Fransa bile "yarı-başkanlıkla işler yürümüyor, tam başkanlık sistemine geçelim" noktasına gelmiş...
General de Gaulle'ün 1958 yılında yaptığı yeni anayasada yarı-başkanlığı "parlamenter sisteme vermek zorunda kaldığı bir taviz ve bir tür 'ortasını bulma' çabası" olarak düşündüğünü bilirsek...
Bu sistemde "iki başlılık" var. Bugün bizde de olduğu gibi. Bizde başbakan cumhurbaşkanıyla uyumlu olursa da muhalefet bu sefer hakaret ediyor.
Bunu şimdi, hem de başkan Hollande söylüyor. Gelecek yıl mayıs ayında çok çok büyük bir ihtimalle siyasi tarihe karışacak olan beceriksiz Hollande. (Fransa'nın Kılıçdaroğlu'sudur.)
Adam deli mi? Bir daha kazanamayacağı belli olmuş işte, niçin yerine gelecek rakibi için daha da fazla güç istiyor?
Fransa'yı düşünüyor da ondan. "İstikrar için iki başlılık bitmeli" demiş.
Çünkü bir kanun tasarısının yasalaşması ortalama altı ay sürüyormuş Fransa'da. Meclisten geçti diyelim, daha bunun bir de senato aşaması var, bir de başkan inceleyecek...
Bir cümlesi çok dikkatimizi çekti:
"Eninde sonunda her icraat devlet başkanına gittiğine göre, bu kadar uzun bir prosedür sürecine ne gerek var? Yasama yetkisini parlamentoya, yürütme yetkisini de başkana verirsiniz, olur biter."
Öyle ya, meclis bir yasa çıkarır, ne senatoya gider ne başkana. Hürp diye yürürlüğe girer. Böylece meclis "güçlendirilmiş" olur.
Öbür türlü, senato yasayı törpüleyecek, belki de geri gönderecek, aynı şeyi belki başkan da yapacaktır. Ya da "Çankaya noteri" misali "Elysee noteri" olacaktır.
Yetkisi olmayacaksa da niçin ayrıca bir başkan seçiyorsunuz? Zambiya Büyükelçisi'ni başbakan Manuel Valls "kabul edip bir süre görüşse" ne farkedecek?
Yarım yapılan işlerden hayır gelmiyor. Başkanlık sisteminde başkan meclisi feshedip erken seçime gidemez. Erken seçim diye bir kavram olabilemez. Yürütmeyi de meclis deviremez. Çünkü ikisinin de işi ayrıdır.

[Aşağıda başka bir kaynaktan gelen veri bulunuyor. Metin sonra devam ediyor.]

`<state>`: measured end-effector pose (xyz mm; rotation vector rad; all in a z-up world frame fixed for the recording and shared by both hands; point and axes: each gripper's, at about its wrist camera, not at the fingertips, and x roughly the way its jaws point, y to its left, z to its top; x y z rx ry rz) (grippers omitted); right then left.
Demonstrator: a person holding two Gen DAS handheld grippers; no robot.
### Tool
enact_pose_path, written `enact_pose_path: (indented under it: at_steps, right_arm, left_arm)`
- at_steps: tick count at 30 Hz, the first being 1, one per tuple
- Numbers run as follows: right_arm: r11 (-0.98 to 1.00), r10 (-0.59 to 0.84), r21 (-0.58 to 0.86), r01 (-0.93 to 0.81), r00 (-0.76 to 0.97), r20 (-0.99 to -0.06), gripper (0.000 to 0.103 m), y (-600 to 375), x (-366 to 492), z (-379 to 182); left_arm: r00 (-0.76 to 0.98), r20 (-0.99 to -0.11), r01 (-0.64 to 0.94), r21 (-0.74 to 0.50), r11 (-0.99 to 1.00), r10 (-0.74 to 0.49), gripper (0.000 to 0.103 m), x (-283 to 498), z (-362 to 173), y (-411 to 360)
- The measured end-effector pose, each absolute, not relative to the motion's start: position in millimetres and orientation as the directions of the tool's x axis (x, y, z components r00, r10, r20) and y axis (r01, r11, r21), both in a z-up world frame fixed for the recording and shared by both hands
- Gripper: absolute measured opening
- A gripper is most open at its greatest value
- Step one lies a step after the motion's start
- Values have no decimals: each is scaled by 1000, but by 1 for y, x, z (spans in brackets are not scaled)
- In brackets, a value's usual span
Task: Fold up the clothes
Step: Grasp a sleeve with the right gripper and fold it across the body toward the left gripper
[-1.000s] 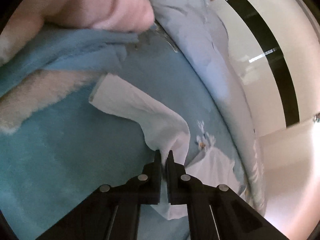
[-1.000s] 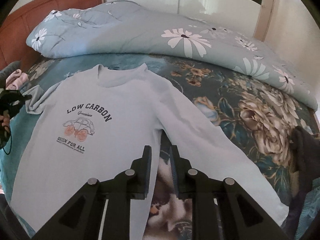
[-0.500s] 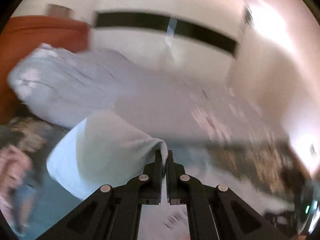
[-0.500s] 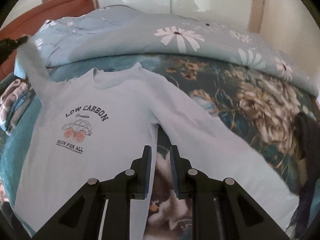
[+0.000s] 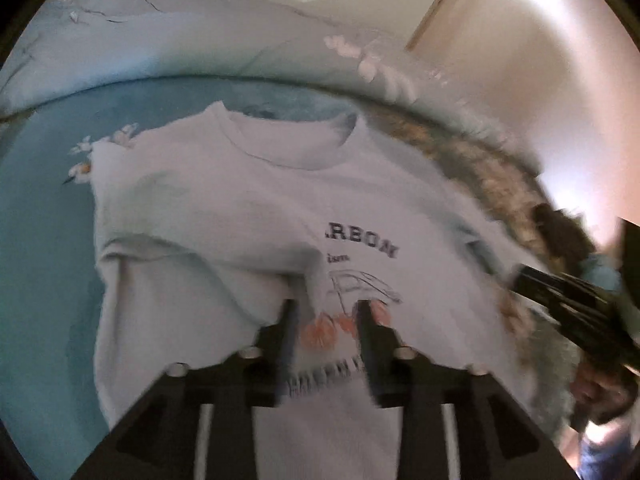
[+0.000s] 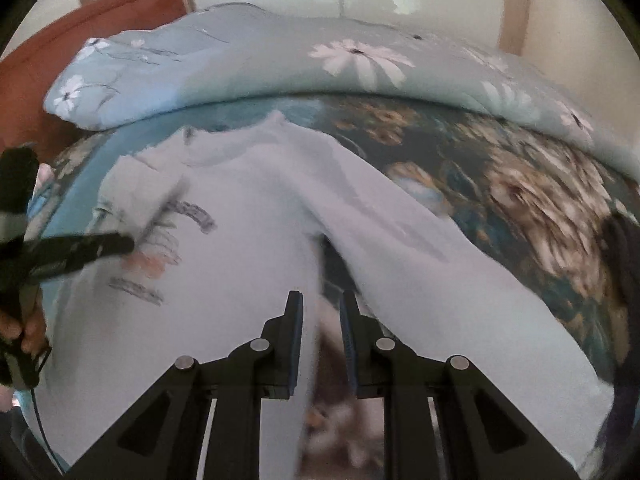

Fransa "tam başkanlık" sistemine geçebilirse anayasa değişecek ve buna "Altıncı Cumhuriyet" diyecekler. Biz darbe yapar, anayasayı üç kere çöpe atarız ama cumhuriyetlere "numara koymaktan" da Allah'tan korkar gibi korkarız.
Oysa 1961-1980 arası bal gibi ikinci cumhuriyet, 1980 sonrası da üçüncü cumhuriyettir. (1971 rötuşlarını saymıyorum.) Bugünkü rejimle otuzlu ve kırklı yılların rejimi arasında dağlar kadar fark vardır.
Çünkü Atatürkçü geçinenler Atatürk'ün anayasasını utanmadan çöpe atmışlardır ama yaptıkları yeni anayasaya "Atatürk ilkelerini" sokuşturarak bunu gözlerden uzak tutmak istemişlerdir.
Şimdi muhalefet yeni bir anayasada da "Atatürk ilkeleri" lafını şart koşuyor.
1961'e kadar anayasada Atatürk adı var mıydı?
1924 değişikliğinde niçin "Gazi Mustafa Kemal Paşa umde ve inkılapları" lafı eklenmemişti anayasaya?
Cumhuriyet tarihini içimizde en iyi Kılıçdaroğlu bilir(!), en iyisi ona soralım.
Ama bu sistemde Kılıçdaroğlu asla kazanamazmış...
Eh, siz de kazanacak adam bulursunuz canım!